## TASK TO COMPLETE
Could you repeat the whole listing below exactly as it stands?

## GIVEN MATERIAL
____________

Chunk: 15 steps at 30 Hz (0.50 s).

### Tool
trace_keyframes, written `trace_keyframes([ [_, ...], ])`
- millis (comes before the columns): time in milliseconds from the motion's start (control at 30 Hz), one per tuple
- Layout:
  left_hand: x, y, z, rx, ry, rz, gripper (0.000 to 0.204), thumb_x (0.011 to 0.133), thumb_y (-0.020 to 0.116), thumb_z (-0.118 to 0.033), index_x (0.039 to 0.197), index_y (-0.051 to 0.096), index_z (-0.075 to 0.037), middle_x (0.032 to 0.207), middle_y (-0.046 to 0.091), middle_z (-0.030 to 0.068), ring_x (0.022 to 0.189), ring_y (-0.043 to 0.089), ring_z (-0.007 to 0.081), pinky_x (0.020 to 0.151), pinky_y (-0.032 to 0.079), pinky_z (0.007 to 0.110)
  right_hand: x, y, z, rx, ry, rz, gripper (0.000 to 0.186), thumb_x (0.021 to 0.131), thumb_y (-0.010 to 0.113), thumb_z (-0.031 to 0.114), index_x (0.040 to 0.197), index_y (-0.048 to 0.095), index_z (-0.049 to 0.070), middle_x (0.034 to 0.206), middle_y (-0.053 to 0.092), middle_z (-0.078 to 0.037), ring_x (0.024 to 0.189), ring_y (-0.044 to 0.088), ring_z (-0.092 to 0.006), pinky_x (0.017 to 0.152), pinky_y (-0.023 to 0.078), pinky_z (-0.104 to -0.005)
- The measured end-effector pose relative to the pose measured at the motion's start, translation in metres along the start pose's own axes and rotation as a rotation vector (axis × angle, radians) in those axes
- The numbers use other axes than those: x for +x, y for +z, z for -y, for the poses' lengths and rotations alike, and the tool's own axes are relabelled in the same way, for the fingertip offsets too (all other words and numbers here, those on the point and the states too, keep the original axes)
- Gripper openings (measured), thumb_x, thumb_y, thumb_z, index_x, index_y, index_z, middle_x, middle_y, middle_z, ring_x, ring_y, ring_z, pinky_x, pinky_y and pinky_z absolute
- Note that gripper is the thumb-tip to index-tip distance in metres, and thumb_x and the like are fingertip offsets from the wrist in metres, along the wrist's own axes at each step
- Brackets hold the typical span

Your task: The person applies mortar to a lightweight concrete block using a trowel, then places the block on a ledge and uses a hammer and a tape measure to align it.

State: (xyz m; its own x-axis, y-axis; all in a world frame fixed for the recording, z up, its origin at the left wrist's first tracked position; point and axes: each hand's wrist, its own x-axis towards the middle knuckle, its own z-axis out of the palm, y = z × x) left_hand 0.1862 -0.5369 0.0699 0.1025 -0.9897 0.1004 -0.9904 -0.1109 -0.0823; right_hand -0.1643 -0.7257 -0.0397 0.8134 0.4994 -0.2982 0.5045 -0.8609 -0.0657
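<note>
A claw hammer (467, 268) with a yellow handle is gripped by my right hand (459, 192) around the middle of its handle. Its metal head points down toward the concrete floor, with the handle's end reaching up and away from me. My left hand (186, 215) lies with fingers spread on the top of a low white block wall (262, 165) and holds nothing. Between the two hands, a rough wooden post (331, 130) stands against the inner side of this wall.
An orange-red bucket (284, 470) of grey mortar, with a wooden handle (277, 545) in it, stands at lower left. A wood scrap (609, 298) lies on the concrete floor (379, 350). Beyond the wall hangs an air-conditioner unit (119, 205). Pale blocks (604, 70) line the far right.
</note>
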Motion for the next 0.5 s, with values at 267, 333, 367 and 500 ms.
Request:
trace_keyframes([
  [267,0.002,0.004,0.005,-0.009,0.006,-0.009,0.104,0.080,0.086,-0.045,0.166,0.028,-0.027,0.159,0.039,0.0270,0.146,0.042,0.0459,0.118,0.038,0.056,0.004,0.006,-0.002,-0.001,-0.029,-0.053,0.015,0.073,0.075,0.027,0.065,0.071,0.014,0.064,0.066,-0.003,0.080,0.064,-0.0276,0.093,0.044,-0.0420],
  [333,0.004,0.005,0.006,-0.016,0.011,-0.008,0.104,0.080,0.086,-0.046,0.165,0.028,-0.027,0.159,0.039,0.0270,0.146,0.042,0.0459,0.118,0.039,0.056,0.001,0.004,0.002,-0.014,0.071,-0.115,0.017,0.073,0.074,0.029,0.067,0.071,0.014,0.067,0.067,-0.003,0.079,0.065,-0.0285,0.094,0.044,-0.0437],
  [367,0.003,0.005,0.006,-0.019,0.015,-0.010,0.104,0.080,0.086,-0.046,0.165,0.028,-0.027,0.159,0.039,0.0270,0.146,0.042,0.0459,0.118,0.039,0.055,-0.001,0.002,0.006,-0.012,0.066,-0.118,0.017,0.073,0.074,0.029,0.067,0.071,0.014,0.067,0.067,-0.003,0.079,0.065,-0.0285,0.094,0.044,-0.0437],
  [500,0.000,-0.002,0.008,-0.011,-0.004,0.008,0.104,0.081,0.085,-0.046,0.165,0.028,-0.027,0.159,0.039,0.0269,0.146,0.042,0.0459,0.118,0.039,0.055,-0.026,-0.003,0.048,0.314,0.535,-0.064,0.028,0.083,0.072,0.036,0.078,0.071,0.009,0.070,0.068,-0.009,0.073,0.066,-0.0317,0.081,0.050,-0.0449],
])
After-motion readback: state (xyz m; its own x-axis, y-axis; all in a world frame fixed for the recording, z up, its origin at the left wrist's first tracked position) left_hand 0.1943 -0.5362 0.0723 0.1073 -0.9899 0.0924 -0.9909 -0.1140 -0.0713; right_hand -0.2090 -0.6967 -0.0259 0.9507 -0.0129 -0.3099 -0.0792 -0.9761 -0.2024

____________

## EXERCISE SOLUTION
Chunk: 15 steps at 30 Hz (0.50 s).

### Tool
trace_keyframes, written `trace_keyframes([ [_, ...], ])`
- millis (comes before the columns): time in milliseconds from the motion's start (control at 30 Hz), one per tuple
- Layout:
  left_hand: x, y, z, rx, ry, rz, gripper (0.000 to 0.204), thumb_x (0.011 to 0.133), thumb_y (-0.020 to 0.116), thumb_z (-0.118 to 0.033), index_x (0.039 to 0.197), index_y (-0.051 to 0.096), index_z (-0.075 to 0.037), middle_x (0.032 to 0.207), middle_y (-0.046 to 0.091), middle_z (-0.030 to 0.068), ring_x (0.022 to 0.189), ring_y (-0.043 to 0.089), ring_z (-0.007 to 0.081), pinky_x (0.020 to 0.151), pinky_y (-0.032 to 0.079), pinky_z (0.007 to 0.110)
  right_hand: x, y, z, rx, ry, rz, gripper (0.000 to 0.186), thumb_x (0.021 to 0.131), thumb_y (-0.010 to 0.113), thumb_z (-0.031 to 0.114), index_x (0.040 to 0.197), index_y (-0.048 to 0.095), index_z (-0.049 to 0.070), middle_x (0.034 to 0.206), middle_y (-0.053 to 0.092), middle_z (-0.078 to 0.037), ring_x (0.024 to 0.189), ring_y (-0.044 to 0.088), ring_z (-0.092 to 0.006), pinky_x (0.017 to 0.152), pinky_y (-0.023 to 0.078), pinky_z (-0.104 to -0.005)
- The measured end-effector pose relative to the pose measured at the motion's start, translation in metres along the start pose's own axes and rotation as a rotation vector (axis × angle, radians) in those axes
- The numbers use other axes than those: x for +x, y for +z, z for -y, for the poses' lengths and rotations alike, and the tool's own axes are relabelled in the same way, for the fingertip offsets too (all other words and numbers here, those on the point and the states too, keep the original axes)
- Gripper openings (measured), thumb_x, thumb_y, thumb_z, index_x, index_y, index_z, middle_x, middle_y, middle_z, ring_x, ring_y, ring_z, pinky_x, pinky_y and pinky_z absolute
- Note that gripper is the thumb-tip to index-tip distance in metres, and thumb_x and the like are fingertip offsets from the wrist in metres, along the wrist's own axes at each step
- Brackets hold the typical span

Your task: The person applies mortar to a lightweight concrete block using a trowel, then places the block on a ledge and uses a hammer and a tape measure to align it.

State: (xyz m; its own x-axis, y-axis; all in a world frame fixed for the recording, z up, its origin at the left wrist's first tracked position; point and axes: each hand's wrist, its own x-axis towards the middle knuckle, its own z-axis out of the palm, y = z × x) left_hand 0.1862 -0.5369 0.0699 0.1025 -0.9897 0.1004 -0.9904 -0.1109 -0.0823; right_hand -0.1643 -0.7257 -0.0397 0.8134 0.4994 -0.2982 0.5045 -0.8609 -0.0657
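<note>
A claw hammer (467, 268) with a yellow handle is gripped by my right hand (459, 192) around the middle of its handle. Its metal head points down toward the concrete floor, with the handle's end reaching up and away from me. My left hand (186, 215) lies with fingers spread on the top of a low white block wall (262, 165) and holds nothing. Between the two hands, a rough wooden post (331, 130) stands against the inner side of this wall.
An orange-red bucket (284, 470) of grey mortar, with a wooden handle (277, 545) in it, stands at lower left. A wood scrap (609, 298) lies on the concrete floor (379, 350). Beyond the wall hangs an air-conditioner unit (119, 205). Pale blocks (604, 70) line the far right.
</note>
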Motion for the next 0.5 s, with values at 267, 333, 367 and 500 ms.
Request:
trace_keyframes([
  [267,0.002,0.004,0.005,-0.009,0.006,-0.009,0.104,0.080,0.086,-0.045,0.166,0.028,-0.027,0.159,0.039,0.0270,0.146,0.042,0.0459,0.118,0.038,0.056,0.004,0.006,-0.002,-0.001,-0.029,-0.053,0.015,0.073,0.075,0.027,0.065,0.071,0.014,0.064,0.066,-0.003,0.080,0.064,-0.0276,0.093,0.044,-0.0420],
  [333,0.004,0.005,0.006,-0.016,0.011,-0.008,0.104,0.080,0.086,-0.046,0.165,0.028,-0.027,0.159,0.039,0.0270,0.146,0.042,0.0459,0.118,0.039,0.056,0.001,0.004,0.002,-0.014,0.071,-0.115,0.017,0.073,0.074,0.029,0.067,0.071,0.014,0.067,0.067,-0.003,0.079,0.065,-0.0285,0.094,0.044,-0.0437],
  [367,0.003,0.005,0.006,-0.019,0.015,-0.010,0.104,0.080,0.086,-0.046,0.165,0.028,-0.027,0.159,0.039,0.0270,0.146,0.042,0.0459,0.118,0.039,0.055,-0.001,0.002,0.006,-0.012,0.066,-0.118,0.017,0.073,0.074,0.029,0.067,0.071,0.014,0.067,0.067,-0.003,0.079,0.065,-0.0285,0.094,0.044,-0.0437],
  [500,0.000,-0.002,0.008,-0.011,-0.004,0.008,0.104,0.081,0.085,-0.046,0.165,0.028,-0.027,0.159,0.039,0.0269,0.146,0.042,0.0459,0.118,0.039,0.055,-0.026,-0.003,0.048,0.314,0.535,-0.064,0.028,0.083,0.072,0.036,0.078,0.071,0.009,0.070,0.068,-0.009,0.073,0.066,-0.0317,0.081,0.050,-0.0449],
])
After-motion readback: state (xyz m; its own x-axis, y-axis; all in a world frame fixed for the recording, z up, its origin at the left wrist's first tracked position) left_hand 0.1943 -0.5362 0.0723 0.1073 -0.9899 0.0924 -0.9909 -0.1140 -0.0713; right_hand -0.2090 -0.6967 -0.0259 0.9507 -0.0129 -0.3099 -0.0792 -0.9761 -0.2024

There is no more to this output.